Much of Rosenthal’s piece focuses on a couple whose insurance does not cover maternity care. That all insurance plans don’t cover one of the most common “conditions” in life (a condition that is not only part of life but necessary for life) is enraging. (And it actually won’t be allowed starting next year, when the Affordable Care Act will require insurers to include maternity coverage, though, as Rosenthal writes, “the law is not explicit about what services must be included in that coverage.”) But even for someone like me, someone with a “good” insurance plan, costs are exorbitant.

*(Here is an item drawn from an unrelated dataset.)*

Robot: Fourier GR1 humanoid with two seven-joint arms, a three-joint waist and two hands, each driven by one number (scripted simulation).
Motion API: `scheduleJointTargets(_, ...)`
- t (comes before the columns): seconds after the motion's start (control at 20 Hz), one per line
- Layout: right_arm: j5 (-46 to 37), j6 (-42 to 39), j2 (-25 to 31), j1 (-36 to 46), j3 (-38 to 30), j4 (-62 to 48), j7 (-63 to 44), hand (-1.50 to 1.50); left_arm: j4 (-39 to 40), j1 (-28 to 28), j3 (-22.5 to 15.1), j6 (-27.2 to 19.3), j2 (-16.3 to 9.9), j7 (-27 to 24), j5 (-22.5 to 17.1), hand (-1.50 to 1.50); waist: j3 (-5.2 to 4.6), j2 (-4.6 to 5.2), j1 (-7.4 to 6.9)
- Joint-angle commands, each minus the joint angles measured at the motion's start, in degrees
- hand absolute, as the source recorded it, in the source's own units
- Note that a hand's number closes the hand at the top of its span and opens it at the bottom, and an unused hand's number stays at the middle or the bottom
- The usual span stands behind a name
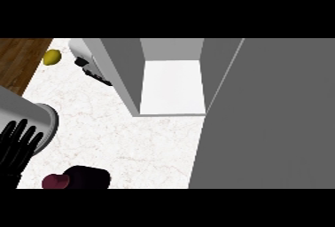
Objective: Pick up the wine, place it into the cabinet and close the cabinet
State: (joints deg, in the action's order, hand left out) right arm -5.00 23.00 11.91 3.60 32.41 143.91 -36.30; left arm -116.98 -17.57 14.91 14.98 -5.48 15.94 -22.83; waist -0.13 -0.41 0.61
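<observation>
Left robot hand (18,144) rests with fingers spread, holding nothing; the wine (77,178) stands on the counter (131,142) just right of it, awaiting pickup, cabinet (171,86) open beyond

The tabletop (131,142) under me looks like pale, faintly veined stone, smooth and matt. Past its left edge the floor (20,62) shows brown wood grain. The cabinet (127,75) has flat grey matt walls and a smooth white shelf inside. My left robot hand (16,146) is matt black. The wine (82,177) looks dark and dull.
</observation>
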Motion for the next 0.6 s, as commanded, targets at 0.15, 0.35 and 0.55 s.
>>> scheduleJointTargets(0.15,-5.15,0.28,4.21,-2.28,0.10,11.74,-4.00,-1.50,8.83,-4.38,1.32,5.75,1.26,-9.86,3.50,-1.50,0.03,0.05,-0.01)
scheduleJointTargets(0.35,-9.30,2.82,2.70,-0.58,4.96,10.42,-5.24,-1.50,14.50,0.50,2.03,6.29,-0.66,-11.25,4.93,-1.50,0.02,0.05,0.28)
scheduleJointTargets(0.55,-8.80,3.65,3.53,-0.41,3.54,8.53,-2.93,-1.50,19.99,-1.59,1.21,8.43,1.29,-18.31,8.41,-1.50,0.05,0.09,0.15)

For a while I had convinced myself that I wouldn’t actually have to pay these bills. That some insurance fairy was going to magic wand this all away, because, hey, I’M COVERED. But I’ve been commuting to and from work for over a month with these bills in my purse, and they keep being there, in my purse, not going away. After reading the Times story this morning, the takeaway for my personal situation is that there’s no getting around this. I better pay up. 

Rosenthal writes: “In most other developed countries, comprehensive maternity care is free or cheap for all, considered vital to ensuring the health of future generations.” My husband and I are done having kids—remember Eight Is Enough? Well, three is enough. But even if we wanted to have more, we really couldn’t afford it.